INSTRUCTIONS TO FOLLOW – Everything from the line holding "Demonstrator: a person" through the last line of the data, and nothing else, should be retyped exactly, with no pictures.

BEGIN

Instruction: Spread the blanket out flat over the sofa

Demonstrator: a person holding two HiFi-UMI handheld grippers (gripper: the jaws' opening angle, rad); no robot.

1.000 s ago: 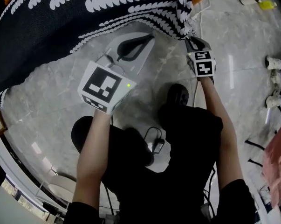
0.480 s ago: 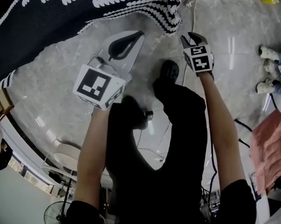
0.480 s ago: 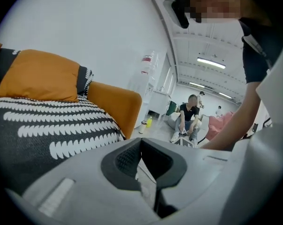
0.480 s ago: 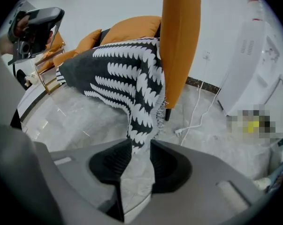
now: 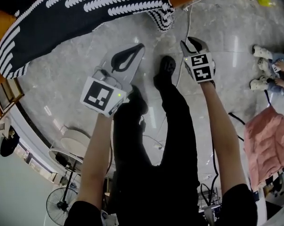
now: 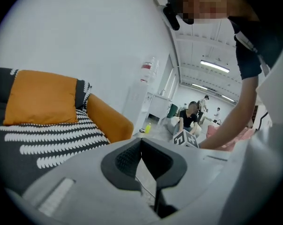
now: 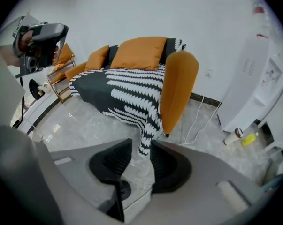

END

ANSWER BOX –
Demonstrator: a person holding two HiFi-UMI handheld grippers (gripper: the jaws' opening angle, rad); no robot.

1.000 s ago: 
0.480 s ago: 
0.480 s ago: 
0.480 s ago: 
now: 
now: 
now: 

That is the complete answer.